Work instruction:
Two lines below mark the span: the one containing "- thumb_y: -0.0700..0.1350" and the one containing "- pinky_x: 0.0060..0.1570". Set down both, plus every line between, exactly as they stand, and nothing else.

[Records from a dataset]
-*-
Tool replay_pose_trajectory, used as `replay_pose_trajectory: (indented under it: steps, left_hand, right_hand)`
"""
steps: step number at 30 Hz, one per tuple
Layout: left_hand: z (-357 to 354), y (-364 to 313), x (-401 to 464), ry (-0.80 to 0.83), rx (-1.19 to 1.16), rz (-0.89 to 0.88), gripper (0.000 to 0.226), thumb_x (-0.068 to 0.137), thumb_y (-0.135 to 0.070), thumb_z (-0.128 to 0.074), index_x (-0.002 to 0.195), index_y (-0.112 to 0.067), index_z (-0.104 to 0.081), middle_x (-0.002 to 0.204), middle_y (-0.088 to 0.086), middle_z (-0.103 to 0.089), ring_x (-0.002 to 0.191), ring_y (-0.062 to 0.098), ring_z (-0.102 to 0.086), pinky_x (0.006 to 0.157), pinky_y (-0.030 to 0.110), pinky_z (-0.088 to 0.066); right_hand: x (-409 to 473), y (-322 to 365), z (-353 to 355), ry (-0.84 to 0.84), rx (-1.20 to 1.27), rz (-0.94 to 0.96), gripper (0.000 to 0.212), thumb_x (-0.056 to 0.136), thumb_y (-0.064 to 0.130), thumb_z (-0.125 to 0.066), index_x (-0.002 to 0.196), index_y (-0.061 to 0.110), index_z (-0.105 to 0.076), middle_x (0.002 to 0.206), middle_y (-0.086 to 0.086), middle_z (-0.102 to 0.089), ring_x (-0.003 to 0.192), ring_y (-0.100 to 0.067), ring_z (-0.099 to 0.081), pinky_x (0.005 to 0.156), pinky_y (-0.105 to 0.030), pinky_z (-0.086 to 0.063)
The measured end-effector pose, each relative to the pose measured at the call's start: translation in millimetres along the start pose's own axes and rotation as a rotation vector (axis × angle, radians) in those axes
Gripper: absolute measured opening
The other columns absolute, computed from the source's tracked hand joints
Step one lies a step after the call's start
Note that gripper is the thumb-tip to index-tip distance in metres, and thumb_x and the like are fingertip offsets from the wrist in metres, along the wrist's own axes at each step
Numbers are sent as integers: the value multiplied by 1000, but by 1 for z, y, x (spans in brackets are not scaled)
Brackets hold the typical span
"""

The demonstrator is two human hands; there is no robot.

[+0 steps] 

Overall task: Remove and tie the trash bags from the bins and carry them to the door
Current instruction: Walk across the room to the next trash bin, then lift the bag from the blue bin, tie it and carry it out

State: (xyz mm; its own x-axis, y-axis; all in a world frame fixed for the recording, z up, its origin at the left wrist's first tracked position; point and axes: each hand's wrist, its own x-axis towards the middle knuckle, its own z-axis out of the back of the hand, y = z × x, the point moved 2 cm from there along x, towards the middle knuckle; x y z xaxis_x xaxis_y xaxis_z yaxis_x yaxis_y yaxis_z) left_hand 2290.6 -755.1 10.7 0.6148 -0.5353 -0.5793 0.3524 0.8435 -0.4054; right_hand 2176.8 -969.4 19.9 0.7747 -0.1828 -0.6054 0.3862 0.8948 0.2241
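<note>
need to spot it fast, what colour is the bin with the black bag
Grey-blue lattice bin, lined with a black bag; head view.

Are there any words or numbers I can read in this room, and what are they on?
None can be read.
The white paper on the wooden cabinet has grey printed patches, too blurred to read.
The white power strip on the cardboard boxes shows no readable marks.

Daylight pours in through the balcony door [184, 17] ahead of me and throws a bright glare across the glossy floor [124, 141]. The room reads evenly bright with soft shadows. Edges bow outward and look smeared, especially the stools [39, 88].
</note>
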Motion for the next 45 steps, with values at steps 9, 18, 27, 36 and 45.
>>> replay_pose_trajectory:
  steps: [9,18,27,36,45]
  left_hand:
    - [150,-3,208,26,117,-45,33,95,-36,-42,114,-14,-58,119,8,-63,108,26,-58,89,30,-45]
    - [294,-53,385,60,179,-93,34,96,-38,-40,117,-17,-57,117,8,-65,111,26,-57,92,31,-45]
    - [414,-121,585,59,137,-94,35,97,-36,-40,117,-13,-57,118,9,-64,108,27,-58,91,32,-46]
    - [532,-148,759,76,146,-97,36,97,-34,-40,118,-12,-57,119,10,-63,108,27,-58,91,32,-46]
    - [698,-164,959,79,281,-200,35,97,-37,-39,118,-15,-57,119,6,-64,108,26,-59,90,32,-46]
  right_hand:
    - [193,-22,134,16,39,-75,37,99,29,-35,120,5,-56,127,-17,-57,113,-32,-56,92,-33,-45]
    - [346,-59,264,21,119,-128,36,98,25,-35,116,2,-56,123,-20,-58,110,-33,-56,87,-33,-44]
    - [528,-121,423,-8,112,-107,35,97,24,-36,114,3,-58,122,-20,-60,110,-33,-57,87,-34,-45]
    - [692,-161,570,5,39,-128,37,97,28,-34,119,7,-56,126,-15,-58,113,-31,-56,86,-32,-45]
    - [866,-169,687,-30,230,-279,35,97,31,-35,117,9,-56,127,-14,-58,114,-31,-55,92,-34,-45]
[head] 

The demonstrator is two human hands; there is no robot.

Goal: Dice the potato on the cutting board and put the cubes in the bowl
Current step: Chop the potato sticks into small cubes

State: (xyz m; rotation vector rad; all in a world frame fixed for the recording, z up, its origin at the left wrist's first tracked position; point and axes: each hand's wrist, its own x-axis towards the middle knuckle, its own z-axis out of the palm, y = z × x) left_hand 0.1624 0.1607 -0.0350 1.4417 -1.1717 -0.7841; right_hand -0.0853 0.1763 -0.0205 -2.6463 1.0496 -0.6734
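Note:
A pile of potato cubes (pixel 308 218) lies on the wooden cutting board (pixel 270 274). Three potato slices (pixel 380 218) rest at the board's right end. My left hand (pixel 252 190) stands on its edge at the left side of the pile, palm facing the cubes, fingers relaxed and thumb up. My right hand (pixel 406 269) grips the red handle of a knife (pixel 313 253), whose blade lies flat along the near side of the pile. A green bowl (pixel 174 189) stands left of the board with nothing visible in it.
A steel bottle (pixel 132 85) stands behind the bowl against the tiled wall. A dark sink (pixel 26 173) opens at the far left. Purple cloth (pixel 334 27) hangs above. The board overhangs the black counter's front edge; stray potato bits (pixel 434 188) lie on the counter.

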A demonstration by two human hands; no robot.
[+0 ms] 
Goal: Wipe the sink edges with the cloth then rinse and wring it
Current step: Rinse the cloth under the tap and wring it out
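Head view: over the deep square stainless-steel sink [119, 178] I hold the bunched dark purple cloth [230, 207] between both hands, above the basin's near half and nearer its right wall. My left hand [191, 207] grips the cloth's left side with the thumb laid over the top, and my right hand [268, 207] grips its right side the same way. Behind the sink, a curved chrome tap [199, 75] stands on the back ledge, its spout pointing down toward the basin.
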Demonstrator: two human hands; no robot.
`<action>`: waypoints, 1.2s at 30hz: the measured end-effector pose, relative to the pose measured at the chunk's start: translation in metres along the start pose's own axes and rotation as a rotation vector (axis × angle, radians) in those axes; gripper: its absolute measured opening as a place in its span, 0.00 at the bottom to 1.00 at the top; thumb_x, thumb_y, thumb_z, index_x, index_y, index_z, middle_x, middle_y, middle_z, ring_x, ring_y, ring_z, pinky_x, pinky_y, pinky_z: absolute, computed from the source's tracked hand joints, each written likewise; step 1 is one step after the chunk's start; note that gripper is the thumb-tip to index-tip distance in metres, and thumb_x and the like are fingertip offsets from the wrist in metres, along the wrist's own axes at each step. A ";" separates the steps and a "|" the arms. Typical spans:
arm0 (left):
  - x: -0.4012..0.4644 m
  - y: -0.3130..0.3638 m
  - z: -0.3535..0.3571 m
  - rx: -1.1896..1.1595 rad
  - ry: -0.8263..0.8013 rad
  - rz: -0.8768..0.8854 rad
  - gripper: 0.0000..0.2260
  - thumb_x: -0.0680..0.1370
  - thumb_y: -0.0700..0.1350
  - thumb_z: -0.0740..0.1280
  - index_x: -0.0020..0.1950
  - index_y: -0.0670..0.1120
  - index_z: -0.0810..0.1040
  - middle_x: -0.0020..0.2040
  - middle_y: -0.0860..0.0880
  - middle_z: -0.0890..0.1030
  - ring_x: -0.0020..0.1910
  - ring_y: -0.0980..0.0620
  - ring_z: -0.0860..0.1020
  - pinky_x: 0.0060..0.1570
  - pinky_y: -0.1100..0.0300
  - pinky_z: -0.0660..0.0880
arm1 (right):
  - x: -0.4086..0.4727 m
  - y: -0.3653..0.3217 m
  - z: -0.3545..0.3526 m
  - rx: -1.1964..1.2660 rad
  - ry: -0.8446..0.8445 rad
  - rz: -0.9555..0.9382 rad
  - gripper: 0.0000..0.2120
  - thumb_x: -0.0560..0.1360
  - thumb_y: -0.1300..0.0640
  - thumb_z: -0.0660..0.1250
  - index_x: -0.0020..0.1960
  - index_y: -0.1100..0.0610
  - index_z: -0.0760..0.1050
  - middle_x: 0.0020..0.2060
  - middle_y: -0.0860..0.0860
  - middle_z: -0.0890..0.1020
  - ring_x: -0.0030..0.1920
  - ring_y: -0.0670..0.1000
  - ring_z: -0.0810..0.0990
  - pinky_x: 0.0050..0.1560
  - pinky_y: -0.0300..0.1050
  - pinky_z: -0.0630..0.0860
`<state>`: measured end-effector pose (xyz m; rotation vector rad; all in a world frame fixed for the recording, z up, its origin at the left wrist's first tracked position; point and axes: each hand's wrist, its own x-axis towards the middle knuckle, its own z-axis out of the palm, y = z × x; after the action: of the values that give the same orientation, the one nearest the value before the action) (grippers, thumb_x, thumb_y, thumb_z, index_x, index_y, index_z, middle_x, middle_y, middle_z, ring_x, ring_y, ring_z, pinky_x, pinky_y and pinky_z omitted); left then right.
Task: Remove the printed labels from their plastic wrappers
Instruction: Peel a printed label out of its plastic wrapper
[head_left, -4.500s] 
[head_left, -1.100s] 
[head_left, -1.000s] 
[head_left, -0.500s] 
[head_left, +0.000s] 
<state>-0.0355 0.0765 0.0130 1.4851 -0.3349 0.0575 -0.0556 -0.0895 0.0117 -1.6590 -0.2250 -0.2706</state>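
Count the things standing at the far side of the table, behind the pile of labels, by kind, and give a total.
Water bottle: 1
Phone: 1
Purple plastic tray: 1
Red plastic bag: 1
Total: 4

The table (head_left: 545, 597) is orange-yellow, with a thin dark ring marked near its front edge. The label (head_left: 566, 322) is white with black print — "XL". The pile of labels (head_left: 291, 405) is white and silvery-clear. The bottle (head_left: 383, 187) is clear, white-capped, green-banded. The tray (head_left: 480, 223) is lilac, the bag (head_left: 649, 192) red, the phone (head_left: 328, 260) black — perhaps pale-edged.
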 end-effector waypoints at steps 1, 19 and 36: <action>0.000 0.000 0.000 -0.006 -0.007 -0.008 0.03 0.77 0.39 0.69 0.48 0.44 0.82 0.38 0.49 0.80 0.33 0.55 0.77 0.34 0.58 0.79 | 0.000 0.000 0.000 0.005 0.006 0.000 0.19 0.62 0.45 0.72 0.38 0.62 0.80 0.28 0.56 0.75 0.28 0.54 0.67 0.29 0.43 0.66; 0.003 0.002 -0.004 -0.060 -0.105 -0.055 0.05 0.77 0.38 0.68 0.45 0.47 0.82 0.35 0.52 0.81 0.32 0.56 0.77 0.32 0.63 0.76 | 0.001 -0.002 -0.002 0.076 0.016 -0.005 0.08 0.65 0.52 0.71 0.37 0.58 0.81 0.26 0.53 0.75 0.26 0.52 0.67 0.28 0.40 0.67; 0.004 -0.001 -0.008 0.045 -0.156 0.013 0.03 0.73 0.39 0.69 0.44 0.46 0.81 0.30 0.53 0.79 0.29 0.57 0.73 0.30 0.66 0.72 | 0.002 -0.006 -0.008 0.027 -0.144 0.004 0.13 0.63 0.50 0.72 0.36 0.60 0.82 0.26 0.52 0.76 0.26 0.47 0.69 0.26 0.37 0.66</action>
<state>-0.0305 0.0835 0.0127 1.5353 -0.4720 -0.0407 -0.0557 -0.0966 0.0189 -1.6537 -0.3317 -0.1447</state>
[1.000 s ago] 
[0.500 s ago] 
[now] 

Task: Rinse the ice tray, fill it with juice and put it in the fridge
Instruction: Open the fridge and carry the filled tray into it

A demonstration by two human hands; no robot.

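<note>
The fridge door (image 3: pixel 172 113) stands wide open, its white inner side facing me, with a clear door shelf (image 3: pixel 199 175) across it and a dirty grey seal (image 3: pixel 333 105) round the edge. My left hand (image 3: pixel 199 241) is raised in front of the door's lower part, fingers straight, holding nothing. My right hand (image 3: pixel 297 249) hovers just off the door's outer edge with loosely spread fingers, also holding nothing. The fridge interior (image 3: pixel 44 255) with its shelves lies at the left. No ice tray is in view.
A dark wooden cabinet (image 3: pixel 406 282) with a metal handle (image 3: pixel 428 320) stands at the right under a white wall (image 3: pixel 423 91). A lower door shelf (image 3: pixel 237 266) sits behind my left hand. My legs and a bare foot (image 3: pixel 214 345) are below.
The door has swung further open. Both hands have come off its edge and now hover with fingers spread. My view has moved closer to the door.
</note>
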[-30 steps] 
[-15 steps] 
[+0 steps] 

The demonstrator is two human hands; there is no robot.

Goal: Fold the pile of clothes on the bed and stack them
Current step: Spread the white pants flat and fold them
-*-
Task response:
  - thumb_y: -0.0700..0.1350
  - thumb_z: -0.0740..0.1280
  - index_x: -0.0020..0.1950
  - index_y: -0.0670..0.1120
  - index_z: -0.0810..0.1040
  - middle_x: -0.0020..0.2040
  - middle_y: -0.0860..0.0880
  - middle_z: -0.0890..0.1030
  - ring_x: -0.0020..0.1910
  - ring_y: -0.0980..0.0620
  - ring_z: -0.0860..0.1020
  - pinky_x: 0.0060..0.1570

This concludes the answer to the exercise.